Se in Italia incredibilmente PD e PDL sostengono Monti, altrove in Europa si sono visti passaggi del tutto analoghi. In Spagna Zapatero, già osannato dalla “sinistra” nostrana come nuovo astro nascente, dopo aver preso sonore misure anti-proletarie, ha realizzato anch’egli una sorta di “passaggio tecnico” a favore del centro-destra. Un passaggio alla destra (vittoriosa al voto, nonostante le piazze indignate di Spagna) avvenuto con larga condivisione sulle cose da farsi, dove il partito socialista non oppone niente al nuovo governo dal punto di vista del rovesciamento dei rapporti di forza e della prospettiva.

Stesso verificheremo (si accettano scommesse) del nuovo campione Hollande, che tutto realizzerà tranne quel cambio sostanziale preconizzato dal Manifesto. Come se il partito socialista francese fosse sganciato dai poteri forti che ora si appresterebbe a contrastare, mentre invece noi riteniamo che ci sarà un largo compattamento con gli sconfitti su alcuni punti essenziali. Anche in Grecia il Pasok aveva vinto le elezioni e si è visto di cosa è stato capace, fino a rendersi disponibile alla formazione di un governo tecnico. Tanto per dire del fondamento di certe illusioni riposte sulle vittorie elettorali di turno delle coalizioni centro-sinistre europee (Zapatero, Papandreou, ora Hollande e anche la greca Syriza, che propriamente non saprebbe che pesci pigliare), fino al ribaltamento completo delle aspettative suscitate e raccolte nel voto, e quindi ai governi – o passaggi di staffetta – “tecnici”. In Germania poi la Grande Coalizione data da qualche anno, ma, quand’anche la SPD dovesse alle future tornate soppiantare la Merkel, è chiaro per noi che non cambierebbero di una virgola gli orientamenti generali della Germania.

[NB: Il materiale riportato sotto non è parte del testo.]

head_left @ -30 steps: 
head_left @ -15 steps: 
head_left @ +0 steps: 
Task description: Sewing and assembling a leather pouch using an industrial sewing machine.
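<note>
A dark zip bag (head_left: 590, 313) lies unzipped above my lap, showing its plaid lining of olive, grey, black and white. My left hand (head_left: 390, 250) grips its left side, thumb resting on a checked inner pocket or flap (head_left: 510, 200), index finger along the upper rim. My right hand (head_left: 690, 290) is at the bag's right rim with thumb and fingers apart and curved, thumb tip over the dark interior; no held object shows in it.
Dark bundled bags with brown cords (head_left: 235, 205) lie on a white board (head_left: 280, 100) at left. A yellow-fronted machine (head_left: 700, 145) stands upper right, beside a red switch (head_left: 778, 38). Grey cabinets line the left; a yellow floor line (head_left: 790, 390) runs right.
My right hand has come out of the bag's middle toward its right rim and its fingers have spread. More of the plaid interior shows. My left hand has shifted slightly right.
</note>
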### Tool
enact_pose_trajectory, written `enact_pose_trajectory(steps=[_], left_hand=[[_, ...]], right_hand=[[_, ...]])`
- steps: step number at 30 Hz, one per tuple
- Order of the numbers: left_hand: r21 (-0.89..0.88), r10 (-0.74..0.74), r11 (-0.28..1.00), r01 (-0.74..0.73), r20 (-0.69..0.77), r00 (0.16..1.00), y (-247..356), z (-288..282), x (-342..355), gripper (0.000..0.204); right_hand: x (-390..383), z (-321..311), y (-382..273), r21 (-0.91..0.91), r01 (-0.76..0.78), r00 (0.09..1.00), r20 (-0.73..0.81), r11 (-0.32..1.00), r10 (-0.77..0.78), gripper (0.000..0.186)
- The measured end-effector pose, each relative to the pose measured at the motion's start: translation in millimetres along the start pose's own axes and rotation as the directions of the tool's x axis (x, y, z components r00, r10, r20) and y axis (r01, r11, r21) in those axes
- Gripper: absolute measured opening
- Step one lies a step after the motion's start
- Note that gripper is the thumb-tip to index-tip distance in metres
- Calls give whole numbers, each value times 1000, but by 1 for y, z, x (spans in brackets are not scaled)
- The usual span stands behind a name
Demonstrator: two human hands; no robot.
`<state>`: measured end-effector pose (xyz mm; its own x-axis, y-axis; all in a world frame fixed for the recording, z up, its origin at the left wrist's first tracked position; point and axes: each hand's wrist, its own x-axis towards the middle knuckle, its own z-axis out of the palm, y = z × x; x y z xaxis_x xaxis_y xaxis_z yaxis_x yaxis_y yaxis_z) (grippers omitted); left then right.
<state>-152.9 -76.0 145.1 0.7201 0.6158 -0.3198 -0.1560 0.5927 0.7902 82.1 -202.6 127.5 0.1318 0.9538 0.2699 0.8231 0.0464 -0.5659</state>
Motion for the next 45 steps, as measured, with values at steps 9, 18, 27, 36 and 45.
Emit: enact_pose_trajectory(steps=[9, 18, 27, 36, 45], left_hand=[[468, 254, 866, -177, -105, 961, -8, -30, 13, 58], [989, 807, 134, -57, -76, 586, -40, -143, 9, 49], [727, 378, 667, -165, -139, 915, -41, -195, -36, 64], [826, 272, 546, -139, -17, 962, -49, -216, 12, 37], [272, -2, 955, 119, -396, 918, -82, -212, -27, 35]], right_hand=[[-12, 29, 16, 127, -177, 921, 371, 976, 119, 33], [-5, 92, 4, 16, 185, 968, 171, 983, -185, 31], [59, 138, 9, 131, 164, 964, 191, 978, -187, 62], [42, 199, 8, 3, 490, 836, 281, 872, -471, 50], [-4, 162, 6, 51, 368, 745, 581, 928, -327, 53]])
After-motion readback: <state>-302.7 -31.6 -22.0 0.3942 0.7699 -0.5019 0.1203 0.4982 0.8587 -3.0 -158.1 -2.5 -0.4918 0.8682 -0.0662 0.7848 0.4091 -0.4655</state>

Tornando all’Italia giova peraltro ricordare il precedente, con le differenze del caso, del governo di unità nazionale datosi nel ’45 alla fine della resistenza partigiana e già in nuce nella stessa struttura del CLN, anticipazione di quanto vediamo oggi a un livello molto più avanzato in senso controrivoluzionario. Allora peraltro non l’attuale PD, ma un partito con vere radici nella classe operaia si dispose a governare insieme ai democristiani e quant’altro “per ricostruire l’Italia” (c’è sempre una “ricostruzione dell’Italia” resa necessaria da un precedente fascismo-berlusconismo...).

Il bipolarismo dell’alternanza ha fallito

Con il governo Monti, peraltro, viene al pettine la dimostrata insufficienza del cosiddetto passaggio dalla prima alla seconda repubblica. Nei primi anni ’90, all’esito degli sconvolgimenti indotti da tangentepoli, la scesa in campo di Berlusconi fu il contrassegno della crisi del vecchio sistema, e le promesse del cavaliere (meno tasse, meno Stato, più spazio all’iniziativa privata) erano un segnale e una spinta in tale direzione (anche in tal senso è corretto rilevare la continuità-discontinuità tra Monti e chi l’ha preceduto cedendogli il testimone).

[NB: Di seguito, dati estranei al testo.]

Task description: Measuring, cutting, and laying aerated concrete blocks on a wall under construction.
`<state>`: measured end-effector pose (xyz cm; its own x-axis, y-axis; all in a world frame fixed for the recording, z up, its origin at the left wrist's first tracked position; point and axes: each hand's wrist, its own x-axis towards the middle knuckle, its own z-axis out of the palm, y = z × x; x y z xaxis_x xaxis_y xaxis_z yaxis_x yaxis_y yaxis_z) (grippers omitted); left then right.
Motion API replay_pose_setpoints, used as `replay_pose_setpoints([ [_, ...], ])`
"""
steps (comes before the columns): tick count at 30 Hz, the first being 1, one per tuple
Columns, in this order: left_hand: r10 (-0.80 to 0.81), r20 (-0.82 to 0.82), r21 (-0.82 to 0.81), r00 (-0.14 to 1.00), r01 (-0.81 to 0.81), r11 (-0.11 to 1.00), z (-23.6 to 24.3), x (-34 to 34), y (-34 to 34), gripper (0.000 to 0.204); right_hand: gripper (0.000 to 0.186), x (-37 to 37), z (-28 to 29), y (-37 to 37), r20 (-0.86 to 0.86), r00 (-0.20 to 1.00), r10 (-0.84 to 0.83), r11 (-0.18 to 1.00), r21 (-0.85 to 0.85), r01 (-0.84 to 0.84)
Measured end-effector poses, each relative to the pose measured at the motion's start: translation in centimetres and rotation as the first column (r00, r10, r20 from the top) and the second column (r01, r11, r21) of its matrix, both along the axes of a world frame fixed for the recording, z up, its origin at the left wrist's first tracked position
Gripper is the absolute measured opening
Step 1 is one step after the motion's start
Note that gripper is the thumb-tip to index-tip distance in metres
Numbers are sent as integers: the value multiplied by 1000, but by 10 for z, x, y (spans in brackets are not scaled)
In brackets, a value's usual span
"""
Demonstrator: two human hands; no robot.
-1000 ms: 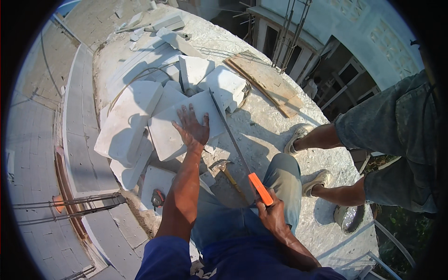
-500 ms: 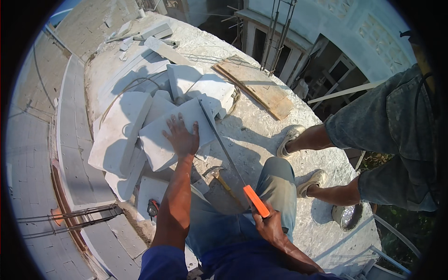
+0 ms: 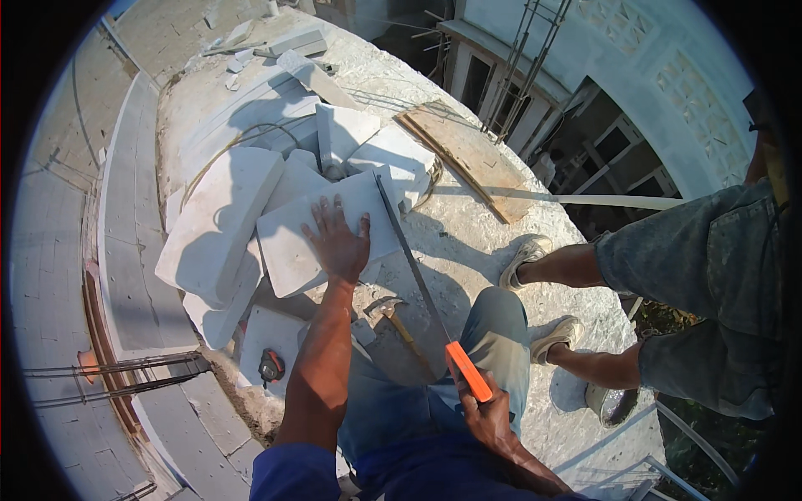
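From my end, I have the right grip (image 3: 487, 411) closed around the orange handle of one saw (image 3: 425, 289). The blade runs away from that grip, forward and leftward, and lies over the right end of one white block (image 3: 288, 246); whether it has cut in, I cannot tell. My left grip (image 3: 341, 248) rests flat on this block, fingers spread, left of the blade.

Counting the rest on the slab (image 3: 576, 438): one hammer (image 3: 403, 329) between the block and the bent right knee (image 3: 499, 321); one tape measure (image 3: 271, 366) on a smaller white piece (image 3: 271, 324), near the slab's left edge; one bucket (image 3: 598, 405) near its right edge; one board (image 3: 480, 163) farther along that edge; two shoes (image 3: 525, 262) of one co-worker (image 3: 668, 263) between those two. More white blocks (image 3: 225, 221) (they overlap too much for me to count) lie heaped toward the left edge.
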<state>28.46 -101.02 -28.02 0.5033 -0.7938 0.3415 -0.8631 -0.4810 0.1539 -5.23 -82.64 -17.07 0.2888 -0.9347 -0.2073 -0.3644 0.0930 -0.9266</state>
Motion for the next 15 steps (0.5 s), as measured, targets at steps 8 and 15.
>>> replay_pose_setpoints([
  [8,40,-27,-77,999,-42,996,-6,5,1,69,29,50,-30,-66,-10,993,113,990,-87,-114],
  [15,42,-1,5,999,-42,999,-1,-1,-3,70,28,1,2,-3,-4,999,-44,995,90,45],
])
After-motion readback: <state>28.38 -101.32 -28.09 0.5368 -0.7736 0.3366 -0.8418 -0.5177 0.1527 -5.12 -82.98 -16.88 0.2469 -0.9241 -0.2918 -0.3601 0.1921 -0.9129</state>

Appena a margine possiamo notare che già allora si sospettò lo zampino degli amici americani per far saltare per aria gli Andreotti e i Craxi, mentre oggi il professor Monti, “l’uomo di Goldman Sachs”, il tecnico che tra i vari provvedimenti ha pensato bene di onorare a favore di Morgan Stanley contratti in derivati per svariati miliardi di euro i cui costi siamo chiamati a pagare con le tasse che aumentano, sta segnando un altro passaggio che va sostanzialmente nella stessa obbligata direzione. Laddove gli zampini dei primi anni ’90 e quelli di oggi si applicano in ogni caso a una sovradeterminante (essa sì) base materiale non apparecchiabile a tavolino da nessuno, che imponeva e impone all’Italia di adeguare bruscamente la sua macchina politica alle esigenze di efficienza e – per capirci – di unidirezionata guerra di classe contro il mondo del lavoro al servizio del capitale.

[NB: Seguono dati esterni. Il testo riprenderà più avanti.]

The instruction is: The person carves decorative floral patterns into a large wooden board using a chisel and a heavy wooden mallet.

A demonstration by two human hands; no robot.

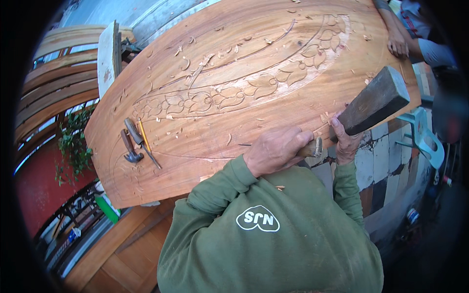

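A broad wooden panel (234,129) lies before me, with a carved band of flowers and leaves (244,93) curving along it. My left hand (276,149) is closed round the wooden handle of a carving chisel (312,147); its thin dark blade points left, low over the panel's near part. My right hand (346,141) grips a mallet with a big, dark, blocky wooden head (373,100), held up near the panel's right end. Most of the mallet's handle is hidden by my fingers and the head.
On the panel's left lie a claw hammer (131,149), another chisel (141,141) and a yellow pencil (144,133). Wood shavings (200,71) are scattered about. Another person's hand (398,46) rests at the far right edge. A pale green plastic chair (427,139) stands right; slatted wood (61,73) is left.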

Le soluzioni messe in campo dal cavaliere si sono dimostrate, però, di un’estrema fragilità dal punto di vista borghese, lasciando del tutto irrisolti i problemi (soprattutto per quanto riguarda l’opera, mai intrapresa, di disboscamento delle infinite camarille clientelari che gonfiano lo Stato e inceppano la macchina produttiva). Mentre il ventennio bipolarista alle nostre spalle ha visto succedersi governi di centro-destra e di centro-sinistra in perenne difetto, per magagne diverse, rispetto alle esigenze di competitività dell’azienda Italia e ai desiderata di Confindustria (pur servita e riverita da entrambe le compagini).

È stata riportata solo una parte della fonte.